History of European universities
European universities date from the founding of the University of Bologna in 1088 or the University of Paris (c. 1150–70). The original medieval universities arose from the Roman Catholic Church schools. Their purposes included training professionals, scientific investigation, improving society, and teaching critical thinking and research. External influences, such as Renaissance humanism (c. mid-14th century), the discovery of the New World (1492), the Protestant Reformation (1517), the Age of Enlightenment (18th century), and the recurrence of political revolution, enhanced the importance of human rights and international law in the university curricula.
In the 19th and 20th centuries, European universities concentrated upon science and research, their structures and philosophies having shaped the contemporary university. The French Ecole Polytechnique was established in 1794 by the mathematician Gaspard Monge during the Revolution, and it became a military academy under Napoleon I in 1804. The German university — the Humboldtian model — established by Wilhelm von Humboldt was based upon Friedrich Schleiermacher's liberal ideas about the importance of freedom, seminars, and laboratories, which, like the French university model, involved strict discipline and control of every aspect of the university. In the 19th and 20th centuries, the universities concentrated upon science, but were not open to the general populace until after 1914. Moreover, until the end of the 19th century, religion exerted a significant, limiting influence upon academic curricula and research, by when the German university model had become the world standard. Elsewhere, the British also had established universities world-wide, thus making higher education available to the world's populaces.
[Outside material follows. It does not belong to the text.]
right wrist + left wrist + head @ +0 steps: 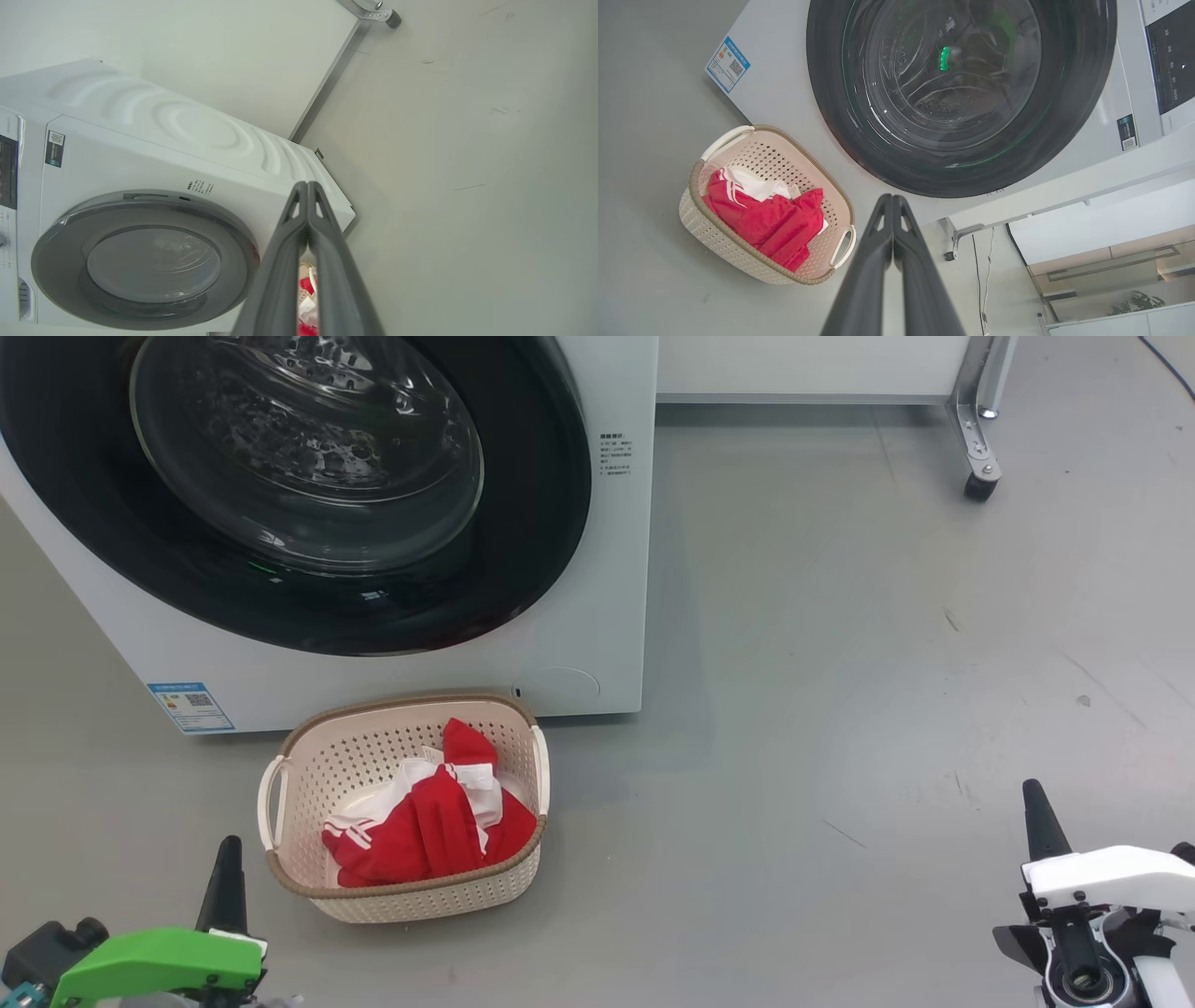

The European university legacy[edit]
Ultimately, European universities established the intellectual and academic traditions of university education worldwide; by the 19th century's end, the Humboldtian university model was established in Europe, the US, and Japan.[53] In the Americas, first the Spanish, then the British, and then the French founded universities in the lands they had conquered early in the 16th century,[57] meant to professionally educate their colonists and propagate monotheistic religion to establish formal, administrative rule of their American colonies; like-wise, the British in Canada, Australia, and the Cape Colony. Japan, the Near East, and Africa all had universities based on European models in the 19th century. Those universities disseminated Western European science and technology and trained the local population (foremost the local elite) to develop their countries resources;[58] and, although most promoted the social, political, economic, and cultural aims of the imperial rulers, some promoted revolutionary development of the colonial societies.[59] In the 20th century, urbanization and industrialization made a university education available to the mass populace.[60] Throughout, the basic structure and research purposes of the universities have remained constant; per Clark Kerr, they "are among the least changed of institutions".[61]